“Quiet the voice that tells you to do more and be more, and trust that in this moment it is enough who you are, where you are and what you are doing. You will get to where you need to be in your own time. Until then, breathe. Breathe and be patient with yourself and your process. You are doing your best to manage and survive in your struggles and that is all you can ask of yourself. It’s enough. You are enough. “~ Daniell Koepke
A few years ago a colleague of mine died of overwork.
In the days leading up to the event, everything was normal. Everyone was working and doing things. Things were hectic, but with sixty to eighty hours a week there was nothing out of the ordinary.
Then one day she said that she wasn’t feeling well. She disappeared from her desk and checked into a hospital. A few days later she died.
Some time later, the hospital determined the cause of death. She had heart problems caused by working long hours. She was in her late twenties.
When people heard about this, there were widespread feelings of loss and sadness. But there was also another feeling: shock. Death from overwork?
It’s one of the things you hear about on the news or somewhere far away. But hearing firsthand from someone you knew? It hit home.
Then I had to think: did I work too many hours? What if I tried too hard and didn’t notice? What if the things I thought were normal weren’t normal at all?
When you are surrounded by people with high demands, you get certain ideas about how things “should” be. But after the incident, I saw the work in a different light.
Like so many others, I used to think that drawing long hours was a point of pride. People would brag about how much they worked in a given week. Feeling exhausted, drained, and stressed was part of the routine.
That is, until something drastic happens to destroy that belief.
Lately I’ve been practicing more and more self-care. I’ve started to appreciate the importance of stopping every now and then and enjoying the scenery instead of always rushing to the next point.
If you are exhausted from constantly pushing yourself, then perhaps these lessons I learned can be valuable to you too.
1. Schedule regular “me” time.
Someone I know has a no work policy on weekends. That means no emails, no work on projects, no meetings until Monday. To emphasize how much he believes in these policies, he expects the same from his employees.
When I heard this, I was skeptical. How could anyone get things done if they just went offline? I always equated longer working hours with better results.
Yet he said that since devoting himself to the weekends he has been happier, more productive, and more energetic overall. He also has more time to spend with family and pursue his own hobbies.
So I decided to give it a try. I planned for myself in good time. That meant I could go for a walk or see a show or whatever as long as I wasn’t working.
If I put aside rest periods, I would have to work during the scheduled working hours. I admit it took me a while to get used to it.
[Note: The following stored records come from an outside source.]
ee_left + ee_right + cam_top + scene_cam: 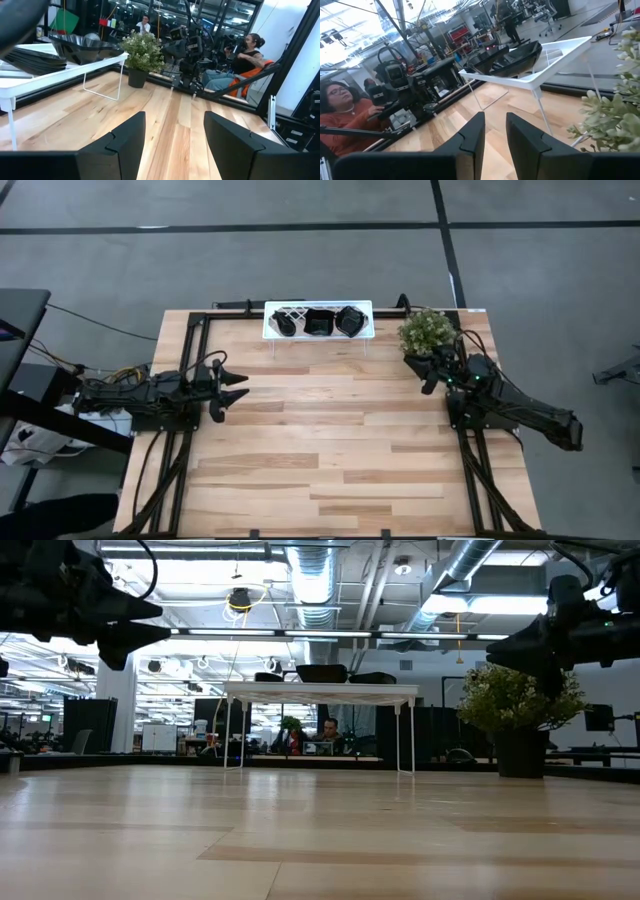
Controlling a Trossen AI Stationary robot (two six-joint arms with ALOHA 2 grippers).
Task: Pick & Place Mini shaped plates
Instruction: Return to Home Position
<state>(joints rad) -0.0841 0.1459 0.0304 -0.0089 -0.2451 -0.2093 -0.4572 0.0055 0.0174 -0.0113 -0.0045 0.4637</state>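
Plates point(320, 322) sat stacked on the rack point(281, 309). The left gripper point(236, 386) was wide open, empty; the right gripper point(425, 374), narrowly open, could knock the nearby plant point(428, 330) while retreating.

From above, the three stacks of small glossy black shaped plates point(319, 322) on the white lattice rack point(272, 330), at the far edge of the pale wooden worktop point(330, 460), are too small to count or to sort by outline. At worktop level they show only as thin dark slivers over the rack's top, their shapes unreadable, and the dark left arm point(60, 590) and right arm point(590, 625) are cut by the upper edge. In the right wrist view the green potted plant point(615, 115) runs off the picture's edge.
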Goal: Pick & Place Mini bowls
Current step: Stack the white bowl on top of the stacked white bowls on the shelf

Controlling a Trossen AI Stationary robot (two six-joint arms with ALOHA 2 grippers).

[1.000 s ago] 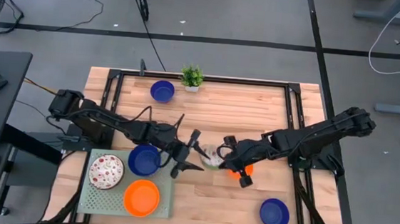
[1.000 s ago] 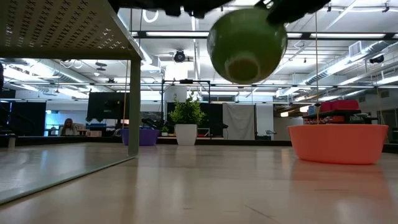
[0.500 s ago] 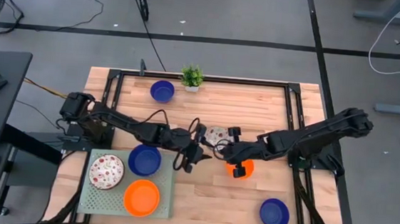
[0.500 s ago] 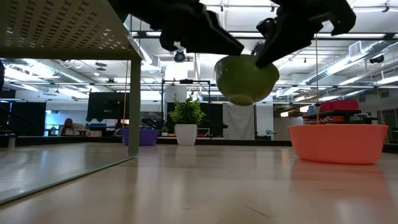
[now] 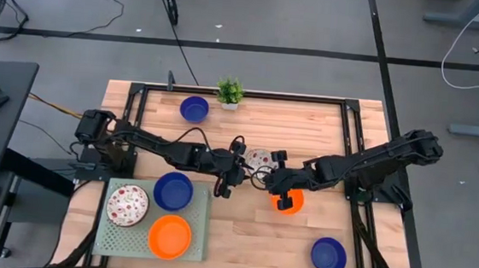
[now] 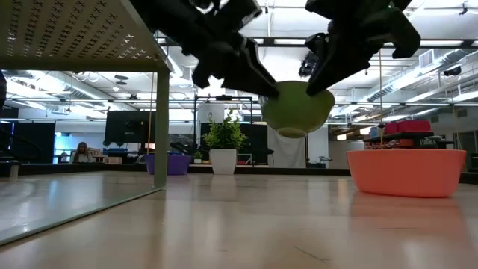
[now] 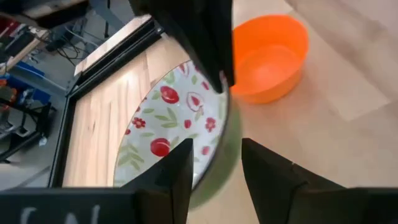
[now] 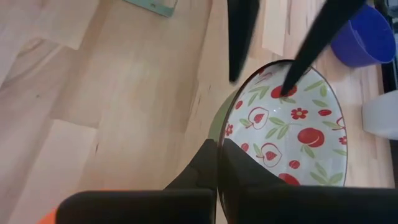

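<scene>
A small patterned bowl (image 5: 259, 160) is hanging in the air above the middle of the table (image 5: 248, 237), white inside with red fruit and green leaves, pale green on its outside (image 6: 297, 109). The right gripper (image 5: 274, 173) is pinching its rim with fingers (image 8: 211, 171) clenched on either side of the wall. The left gripper (image 5: 239, 161) is reaching to the bowl's opposite rim, its fingers (image 7: 180, 168) straddling the edge with a gap showing between them; whether they are gripping yet cannot be told. Just beside the held bowl, under the right gripper, an orange bowl (image 5: 289, 201) is sitting on the wood. Farther from the held bowl, toward the left arm's side, a pale green tray (image 5: 200, 234) is carrying a blue bowl (image 5: 172, 190), a second orange bowl (image 5: 169, 235) and another patterned bowl (image 5: 127, 205). Two more blue bowls are resting well apart from the held bowl: one (image 5: 194, 108) next to a small potted plant (image 5: 230, 91), one (image 5: 328, 255) near the table's corner on the right arm's side.
</scene>
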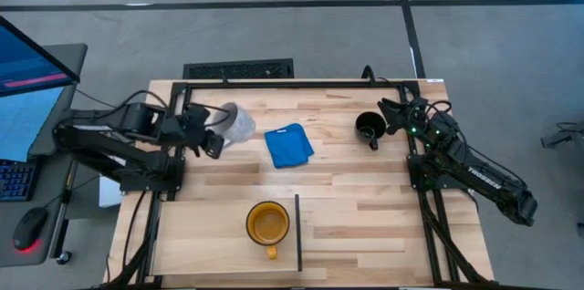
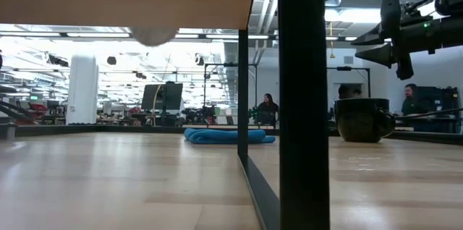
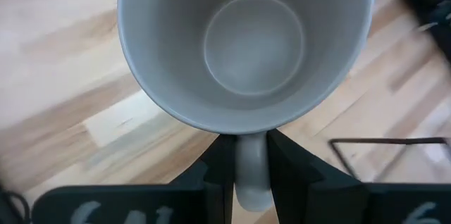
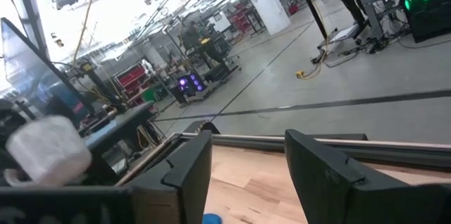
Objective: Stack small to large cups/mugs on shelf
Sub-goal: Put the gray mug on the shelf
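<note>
Grey-white mug (image 1: 239, 122): clamped by its handle in the left gripper (image 3: 250, 171), lifted clear of the table near the far-left edge; interior empty.
Yellow mug (image 1: 267, 223): upright on the shelf (image 1: 219, 235), just beside the dark divider (image 1: 298, 233); contents cannot be judged.
Black mug (image 1: 370, 127): upright on the planked table, far right; interior dark, unreadable.
Right gripper (image 4: 246, 164): fingers spread, holding nothing, raised just beside the black mug.
Blue cloth (image 1: 288, 145): flat between the grey-white and black mugs.
Low view: the divider blocks part of the scene.
</note>
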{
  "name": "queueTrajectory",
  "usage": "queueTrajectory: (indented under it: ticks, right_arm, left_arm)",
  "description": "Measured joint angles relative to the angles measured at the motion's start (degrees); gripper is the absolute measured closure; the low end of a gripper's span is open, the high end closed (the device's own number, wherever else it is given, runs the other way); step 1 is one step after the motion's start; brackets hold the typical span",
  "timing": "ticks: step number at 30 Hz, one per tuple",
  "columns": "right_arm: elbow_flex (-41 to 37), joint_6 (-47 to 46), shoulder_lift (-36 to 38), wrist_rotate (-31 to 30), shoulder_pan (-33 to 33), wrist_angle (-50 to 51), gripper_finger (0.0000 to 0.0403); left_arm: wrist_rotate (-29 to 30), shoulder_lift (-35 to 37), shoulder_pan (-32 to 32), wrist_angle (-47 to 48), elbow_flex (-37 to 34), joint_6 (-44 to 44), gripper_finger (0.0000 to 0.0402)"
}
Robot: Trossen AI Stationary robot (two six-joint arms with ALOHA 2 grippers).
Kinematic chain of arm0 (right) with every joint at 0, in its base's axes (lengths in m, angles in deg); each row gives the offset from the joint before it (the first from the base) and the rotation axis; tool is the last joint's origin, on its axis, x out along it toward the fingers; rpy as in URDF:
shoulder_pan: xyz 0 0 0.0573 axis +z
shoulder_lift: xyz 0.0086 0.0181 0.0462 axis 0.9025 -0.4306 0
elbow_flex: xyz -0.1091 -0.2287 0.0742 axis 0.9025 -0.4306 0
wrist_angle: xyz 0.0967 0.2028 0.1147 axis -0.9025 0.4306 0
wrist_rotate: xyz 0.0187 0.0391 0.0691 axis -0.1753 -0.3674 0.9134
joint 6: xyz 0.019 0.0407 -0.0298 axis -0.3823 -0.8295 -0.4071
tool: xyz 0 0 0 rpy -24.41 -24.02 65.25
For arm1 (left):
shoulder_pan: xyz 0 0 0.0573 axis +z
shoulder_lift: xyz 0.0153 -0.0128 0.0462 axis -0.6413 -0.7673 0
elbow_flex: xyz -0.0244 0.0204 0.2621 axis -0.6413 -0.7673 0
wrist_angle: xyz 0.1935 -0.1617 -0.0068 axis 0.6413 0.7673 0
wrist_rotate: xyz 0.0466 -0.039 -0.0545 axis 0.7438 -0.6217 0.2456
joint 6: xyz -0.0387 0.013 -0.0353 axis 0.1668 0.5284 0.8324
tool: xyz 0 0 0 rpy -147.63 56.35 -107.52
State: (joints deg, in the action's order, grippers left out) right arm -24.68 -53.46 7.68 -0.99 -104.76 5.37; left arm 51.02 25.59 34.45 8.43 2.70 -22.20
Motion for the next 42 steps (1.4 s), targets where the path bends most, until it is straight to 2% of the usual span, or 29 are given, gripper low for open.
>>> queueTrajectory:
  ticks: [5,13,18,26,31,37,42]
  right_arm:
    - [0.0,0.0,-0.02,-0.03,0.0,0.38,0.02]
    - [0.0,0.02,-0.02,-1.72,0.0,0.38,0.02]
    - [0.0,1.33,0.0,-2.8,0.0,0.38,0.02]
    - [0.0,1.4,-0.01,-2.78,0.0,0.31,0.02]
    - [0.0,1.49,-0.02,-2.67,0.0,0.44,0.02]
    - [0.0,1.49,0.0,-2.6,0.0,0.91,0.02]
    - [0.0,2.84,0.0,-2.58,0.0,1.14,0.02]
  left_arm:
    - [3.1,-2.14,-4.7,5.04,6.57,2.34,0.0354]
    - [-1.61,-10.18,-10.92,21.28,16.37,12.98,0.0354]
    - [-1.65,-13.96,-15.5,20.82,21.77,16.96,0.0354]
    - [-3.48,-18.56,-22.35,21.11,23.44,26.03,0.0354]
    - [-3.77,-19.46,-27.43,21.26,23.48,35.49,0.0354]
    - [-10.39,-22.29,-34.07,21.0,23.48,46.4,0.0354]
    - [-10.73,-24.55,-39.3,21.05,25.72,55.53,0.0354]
But at some point I felt more focused when I was working and more peaceful when I was resting.
Now you may not be able to take the whole weekend off or choose your work schedule. Still, you can take your time. Try to invest an hour in any given day to do whatever you want.
You will be surprised how refreshed you feel afterwards.
2. “No” may be the best answer.
How do you react when someone asks you to do them a favor? Dive in ready to help? Or do you take a step back and think about what to do?
Whenever someone asked me for help, I felt obliged to help. If I didn’t give the person some time, I would feel guilty and think I was a bad person. Even if the person didn’t expect my help at all, I would still feel like I should have done something somehow.
But I started to realize that it is okay to say “no”. I can’t agree to every single request or help everyone who asks for it. I have a limited amount of time and energy, so I have to decide how to spend it.
Of course, we all have obligations that we must fulfill, even if we don’t feel like doing them. Certain people in our lives depend on us. For example, I need to answer an email from a customer, or you need to pick up your child after school.
At the same time, you don’t have to carry the world on your shoulders. Declining an invitation or request doesn’t make you a bad person. It just means that you spend your time doing the things that matter most.
3. You deserve a break.
The longest time I hesitated to go on vacation because I wasn’t working. And when I wasn’t working, I wasn’t making any progress. I felt the need to just keep going.
However, by now I have found that these dormant periods can be periods of immense growth. When I move away from my normal routine, I have the opportunity to try and explore new things. It allows me to see new ideas that I can incorporate into my work and my life.
For example, traveling has shown me that there is more than one way to live and be happy. While many spend their lives running to the next big thing, many more choose to make the most of what is around them.
It can be addicting to get yourself ragged, I know. Your heart beats faster, you feel the thrill of a rush, and your brain feels like it is bursting with all of your ideas and plans. You keep walking, walking, walking without stopping.
But chasing after this feeling is also bad for your health in the long run.
If your head hurts or you feel tired, take a break. You’re not lazy to need a break. This is how your body is telling you that it has been running at full speed for far too long.
Listen to your body.
Stopping work is not a waste of time.
I’ve tried to balance that desire to keep moving forward while I’ve stopped taking in all the good things around me. It’s not always easy, but I have made it my goal to devote time to myself regularly.
I hope you achieved things that you worked on. But I also hope that you will take care of yourself and take a moment to appreciate all that you have already accomplished.
If you stop and look around, your surroundings will become clearer.